Jaded by their 2019 defeat, in opposition Labor infamously refused to pause the pipeline of fossil fuel projects under development which, if completed, could more than double the current domestic carbon emissions of Australia.
That position has come back to bite them on the very same day Albanese committed Australia to a stronger 2030 emissions reduction target of 43%.
The Greens, which enjoyed their strongest ever election result to date on Saturday, want to see that figure at 75%, while many of the ‘teal’ Independents are backing fellow Zali Steggall’s Climate Act Now bill which calls for a 60% reduction. In short, both are looking for stronger commitments, and both want a pause on new fossil fuel projects.
At the time of writing, Labor had secured 74 seats in the House, still shy of the 76 need to form a majority government. Even if Labor is able to secure a majority, it will likely need to work closely with the Greens and the independent crossbench to pass legislation, especially through the senate – where the Greens have an even stronger position.
Their leader, Adam Bandt, has today agreed with former WA premier, Liberal Colin Barnett who told the Australian Financial Review, “climate change is what people talked about and Labor talked about [at the election] so it will be difficult to achieve a tougher target for 2030 when you’ve got a big project like Scarborough.”
A joint venture from Woodside and BHP, the $16.5 billion Scarborough gas project in Western Australia was given final approval earlier this year, despite the fact the Conservation Council of Western Australia and the Australia Institute released found it would release 1.6 billion tonnes of greenhouse gases across its lifetime.
“Colin Barnett is right that if Labor proceeds with climate bombs like the Scarborough gas project, the increased emissions will ‘dwarf everything else’ and Labor won’t meet even its own weak climate targets,” Bandt said.
“Labor proceeding with climate-destroying gas projects like Scarborough and Beetaloo would indeed be breaking a promise with people who voted for more climate action.”
Like Scarborough, Origin Energy’s project in the Northern Territory’s Beetaloo Basin has been widely criticised. The Greens claim it could increase Australia’s emissions by as much as 13%.
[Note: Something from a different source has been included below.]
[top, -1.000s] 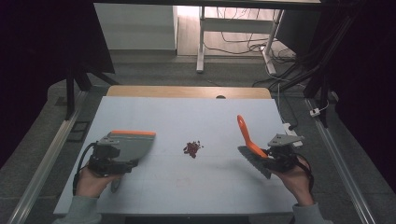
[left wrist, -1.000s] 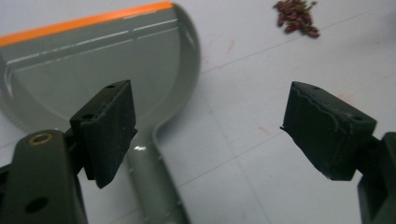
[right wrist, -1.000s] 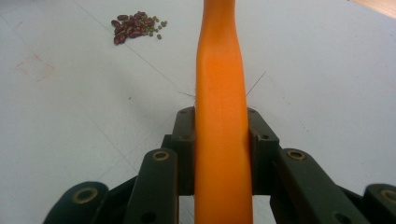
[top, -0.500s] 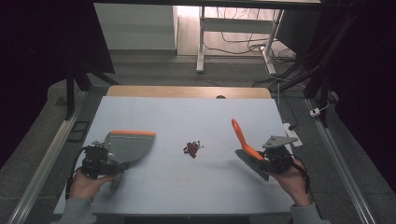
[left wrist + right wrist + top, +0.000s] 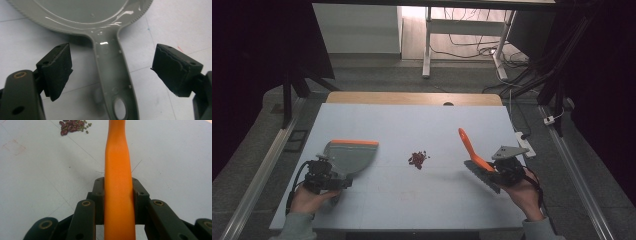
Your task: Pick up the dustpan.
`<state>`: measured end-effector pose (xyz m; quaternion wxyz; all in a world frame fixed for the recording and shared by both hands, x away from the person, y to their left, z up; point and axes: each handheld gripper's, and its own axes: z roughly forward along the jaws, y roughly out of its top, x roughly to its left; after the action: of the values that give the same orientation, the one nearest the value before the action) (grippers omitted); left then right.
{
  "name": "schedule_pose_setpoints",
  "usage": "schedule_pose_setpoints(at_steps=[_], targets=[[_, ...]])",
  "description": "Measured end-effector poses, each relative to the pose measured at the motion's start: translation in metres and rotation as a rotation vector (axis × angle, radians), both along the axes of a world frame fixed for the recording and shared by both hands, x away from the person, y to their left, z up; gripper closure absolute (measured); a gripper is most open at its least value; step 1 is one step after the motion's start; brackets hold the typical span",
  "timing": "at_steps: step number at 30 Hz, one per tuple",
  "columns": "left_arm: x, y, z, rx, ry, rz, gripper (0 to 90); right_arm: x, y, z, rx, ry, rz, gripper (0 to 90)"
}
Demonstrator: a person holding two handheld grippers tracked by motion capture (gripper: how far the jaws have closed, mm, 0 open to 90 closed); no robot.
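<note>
While the right gripper [image 5: 492, 170] is clamping the orange brush [image 5: 472, 152] right of the beans [image 5: 418, 159], the left gripper [image 5: 110, 75], jaws just narrowing, is straddling the dustpan [image 5: 347, 156] handle ungripped.

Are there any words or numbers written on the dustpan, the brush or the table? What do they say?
None: there is nothing to read.
The grey dustpan has a plain handle with no letters.
The orange brush handle is plain too.
The table has only thin lines and tiny colour specks, no words or numbers.
</note>
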<state>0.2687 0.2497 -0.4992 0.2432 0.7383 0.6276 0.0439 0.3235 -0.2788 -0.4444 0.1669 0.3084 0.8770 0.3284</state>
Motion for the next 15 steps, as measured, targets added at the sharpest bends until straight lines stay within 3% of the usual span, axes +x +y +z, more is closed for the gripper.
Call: schedule_pose_setpoints(at_steps=[15], targets=[[0.011,-0.006,-0.02,-0.019,0.008,0.038,32.1,-0.001,0.002,0.001,-0.005,-0.007,0.01,70.7]])
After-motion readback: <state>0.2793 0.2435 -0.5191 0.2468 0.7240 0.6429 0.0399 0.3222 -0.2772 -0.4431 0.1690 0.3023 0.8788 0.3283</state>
Bandt also pointed out the economic impacts of pausing the pipeline of fossil fuel projects would likely have little flow on effect in terms of the federal government’s revenues. “Coal and gas corporations are amongst the most egregious tax avoiders in the country, so stopping new projects will have a very manageable impact on the federal budget,” he said.
“The first rule of dealing with an emergency is to stop making the problem worse but Labor is vowing to open up new methane projects like Scarborough and Beetaloo, adding fuel to the fire and putting a safe climate further out of reach,” he added.
“These projects can still be stopped. The incoming government has the power to hit the pause button, and that’s what the scientists are telling us we need to do.”